Geplanter Unterrichtsverlaufa) Phasenziele
b) methodische Begründung
c) Medien
EINSTIEG & BEGRÜßUNG
- Die LAA begrüßt die Schüler und stellt ihnen den Besuch vor.
- LAA bittet die Sch. in den Theaterkreis.
a) Die Schüler sollen auf das Unterrichtsgeschehen eingestimmt werden.
b) Der Theaterkreis bietet allen Schülern eine gute Sicht auf die Tafel.
HINFÜHRUNG
- LAA zeigt eine Eistüte aus Pappe und erörtert kurz die kombinatorische Problemstellung.
- Die Kinder äußern erste Vermutungen und Ideen, wie sie die Anzahl der Kombinationsmöglichkeiten ermitteln könnten.
- LAA erteilt den Arbeitsauftrag, heftet diesen an die Tafel und teilt die Schüler in zuvor festgelegte Zweiergruppen ein.
a) Die Schüler sollen eine erste kombinatorische Problemstellung kennen lernen und Vermutungen und Ideen zur Ermittlung der verschiedenen Kombinationsmöglichkeiten von zwei Elementen äußern.
b) Ausgehend von einer für die Kinder bekannten Situation wird ihnen ein konkreter und motivierender Einstieg in die Kombinatorik geboten.
c) große Eistüte aus Pappe, Styroporhalbkugeln, Plakat mit Arbeitsauftrag
ERARBEITUNG
- Die Schüler bearbeiten in Partnerarbeit und unter Zuhilfenahme verschiedener Materialien des Materialtisches die Aufgabe. Die Lösung wird von den Schülern übersichtlich auf Papierbögen dargestellt.

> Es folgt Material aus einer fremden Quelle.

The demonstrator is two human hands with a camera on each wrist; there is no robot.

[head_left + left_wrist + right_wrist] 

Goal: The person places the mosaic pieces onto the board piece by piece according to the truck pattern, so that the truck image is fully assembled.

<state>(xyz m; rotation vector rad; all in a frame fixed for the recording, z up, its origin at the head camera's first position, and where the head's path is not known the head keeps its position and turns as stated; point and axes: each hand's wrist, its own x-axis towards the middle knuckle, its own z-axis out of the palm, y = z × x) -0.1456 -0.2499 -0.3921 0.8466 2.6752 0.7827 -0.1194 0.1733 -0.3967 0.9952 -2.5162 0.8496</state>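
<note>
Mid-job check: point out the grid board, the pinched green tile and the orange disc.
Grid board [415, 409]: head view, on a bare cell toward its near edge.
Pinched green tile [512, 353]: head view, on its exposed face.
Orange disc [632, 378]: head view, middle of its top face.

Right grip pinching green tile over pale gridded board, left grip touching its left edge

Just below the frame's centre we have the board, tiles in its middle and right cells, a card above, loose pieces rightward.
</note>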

- LAA gibt gegebenenfalls Hilfestellungen.
- Ist eine Schülergruppe schnell fertig, so erhält sie einen weiteren Arbeitsauftrag.
a) Die Schüler sollen in Partnerarbeit gemeinsam entsprechend ihrer individuellen Fähigkeiten eine Strategie zur Anzahlbestimmung der Möglichkeiten entwickeln und die verschiedenen Kombinationen übersichtlich darstellen.

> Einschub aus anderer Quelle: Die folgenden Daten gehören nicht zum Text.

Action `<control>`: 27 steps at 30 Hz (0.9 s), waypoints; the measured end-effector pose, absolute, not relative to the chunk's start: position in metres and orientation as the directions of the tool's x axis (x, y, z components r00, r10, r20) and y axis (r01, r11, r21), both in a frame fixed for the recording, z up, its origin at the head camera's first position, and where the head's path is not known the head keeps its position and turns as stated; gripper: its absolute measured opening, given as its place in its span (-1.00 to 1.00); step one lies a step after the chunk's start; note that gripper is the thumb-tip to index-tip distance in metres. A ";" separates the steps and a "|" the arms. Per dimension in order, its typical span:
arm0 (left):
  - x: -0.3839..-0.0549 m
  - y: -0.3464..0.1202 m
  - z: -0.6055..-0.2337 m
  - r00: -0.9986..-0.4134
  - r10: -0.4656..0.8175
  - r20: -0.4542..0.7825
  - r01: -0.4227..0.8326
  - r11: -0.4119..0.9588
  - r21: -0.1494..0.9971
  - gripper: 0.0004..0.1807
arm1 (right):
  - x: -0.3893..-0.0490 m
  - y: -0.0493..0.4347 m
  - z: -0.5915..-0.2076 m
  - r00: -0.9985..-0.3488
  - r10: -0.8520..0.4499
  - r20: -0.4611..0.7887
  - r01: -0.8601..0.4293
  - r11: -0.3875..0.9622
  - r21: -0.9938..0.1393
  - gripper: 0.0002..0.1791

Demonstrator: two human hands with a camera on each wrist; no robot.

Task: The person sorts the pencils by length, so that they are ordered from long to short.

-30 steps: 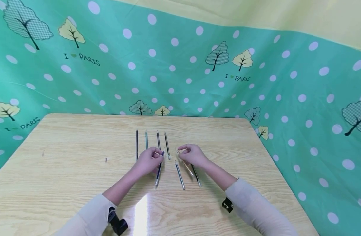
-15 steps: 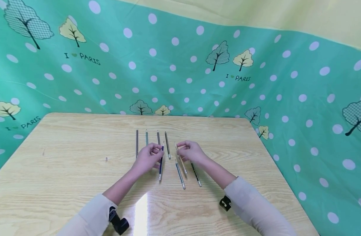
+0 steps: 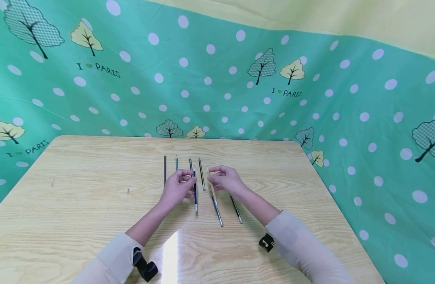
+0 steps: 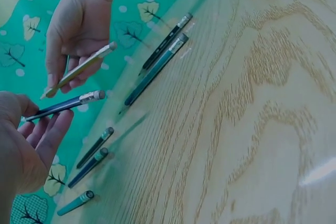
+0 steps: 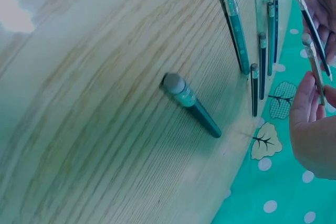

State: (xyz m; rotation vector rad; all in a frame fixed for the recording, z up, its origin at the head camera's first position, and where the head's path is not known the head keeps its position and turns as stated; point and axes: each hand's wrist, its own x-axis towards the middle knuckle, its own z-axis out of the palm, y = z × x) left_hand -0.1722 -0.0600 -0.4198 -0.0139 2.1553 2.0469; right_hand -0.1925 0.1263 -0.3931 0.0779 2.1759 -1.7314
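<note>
Left hand: the left hand (image 3: 176, 190) pinches a dark blue pencil with a silver ferrule (image 3: 195, 193) between thumb and fingertips, lifted off the tabletop, its length running toward the person.
Right hand: the right hand (image 3: 226, 179) grips a pale yellow wooden pencil (image 3: 212, 185) the same way, held in the air just beside the blue one; the two do not touch.
Near the hands: two more pencils lie on the table toward the person, a teal one (image 3: 217, 209) and a black one (image 3: 236, 209), side by side.
Row beyond: four dark slim pencils (image 3: 182, 169) lie parallel and apart on the light wooden table (image 3: 79, 205).
Backdrop: green dotted cloth with trees (image 3: 96, 79) hangs behind.
Risk: both grips are light fingertip pinches, so I judge either pencil could slip and roll into the row, knocking it askew.
Containers: none in view; every pencil lies bare on the wood or is in a hand.
</note>
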 end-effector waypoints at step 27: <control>-0.178 -0.058 -0.424 -0.987 0.073 -0.145 -0.147 -0.023 0.989 -0.66 | -0.191 0.106 -0.398 -0.941 -0.210 -0.265 0.235 0.155 -0.959 -0.56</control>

b) Die Partnerarbeit soll den Schülern dazu dienen, über verschiedene Lösungsmöglichkeiten und Notationsweisen miteinander ins Gespräch zu kommen.

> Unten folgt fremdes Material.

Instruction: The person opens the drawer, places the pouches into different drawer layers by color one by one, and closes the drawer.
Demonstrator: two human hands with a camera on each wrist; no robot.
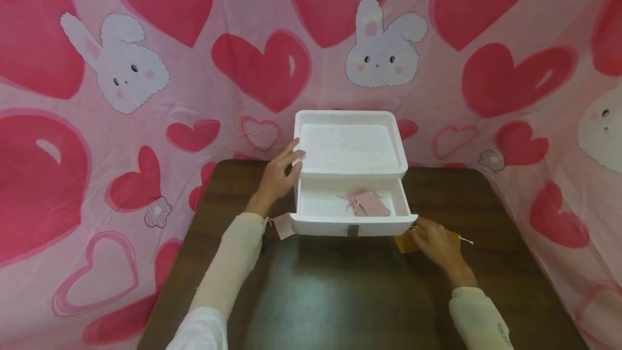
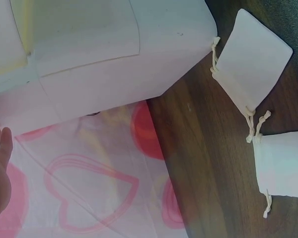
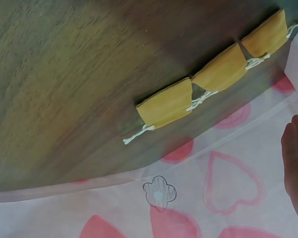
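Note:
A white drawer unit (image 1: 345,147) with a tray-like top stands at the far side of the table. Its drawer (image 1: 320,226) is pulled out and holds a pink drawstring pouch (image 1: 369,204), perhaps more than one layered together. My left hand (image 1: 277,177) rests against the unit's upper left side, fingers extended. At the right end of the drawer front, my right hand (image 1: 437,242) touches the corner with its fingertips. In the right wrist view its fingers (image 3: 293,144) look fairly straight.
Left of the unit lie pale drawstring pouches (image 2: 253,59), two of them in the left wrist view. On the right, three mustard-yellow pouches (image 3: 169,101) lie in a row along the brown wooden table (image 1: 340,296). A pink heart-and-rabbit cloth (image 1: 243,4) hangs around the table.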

c) weiße Papierbögen, Einstüten und farbige Kreise aus Pappe, Bundstifte, schwarze Filzstifte, zusätzlicher Arbeitsauftrag zur Differenzierung
REFLEXION
- Zur Präsentation ihrer Ergebnisse treffen sich alle Schüler im Theaterkreis.
- Einige Schülergruppen stellen ihre Lösung vor und berichten, wie sie zur Lösung gelangt sind. Anschließend wird die Frage des Arbeitsauftrags wieder aufgegriffen.
- Eventuell wird im Anschluss über die Effektivität der einzelnen Lösungswege gesprochen.
- Zum Abschluss wird ein Ausblick auf die nächste Stunde gegeben.
a) Einzelne Schüler sollen ihre Lösungen vorstellen und erläutern, wie sie dazu gelangt sind.
b) Im gemeinsamen Gespräch werden einzelne Ergebnisse vorgestellt und diskutiert, so dass die Schüler weitgehend selbständig verschiedene Lösungen und Lösungswege kennen lernen.
c) Arbeitsergebnisse der Schüler, Magnete, Tafel zum anheften der Arbeitsergebnisse

Verwendete Literatur

- EIDT, H. / LACK, C. / LAMMEL, R. / VOß, E. / WICHMANN, M.: Denken und Rechnen 2. Westermann. Braun-schweig 2005.
- FRANKE, M.: Didaktik des Sachrechnens in der Grundschule. Spektrum Akademischer Verlag GmbH. Hei-delberg, Berlin 2003.
- GRASSMANN, M.: Kombinatorische Aufgaben. Herausforderungen für mathematisch begabte und interes-sierte Kinder. In: Praxis Grundschule, 2002, Heft 6, S. 18 – 25.
- MINISTERIUM FÜR SCHULE, JUGEND UND KINDER DES LANDES NRW: Richtlinien und Lehrpläne zur Erprobung für die Grundschule in Nordrhein-Westfalen. Ritterbach Verlag GmbH. Frechen 2003.
- RADATZ, H. / SHIPPER, W.: Handbuch für den Mathematikunterricht 3. Schuljahr. Schroedel. Hannover 1999.
- WORMLAND, D.: Die Gedanken des kleinen Nikolaus. Kombinatorische Aufgaben in der Grundschule. In Praxis Grundschule, 2002, Heft 6, S. 50 – 59.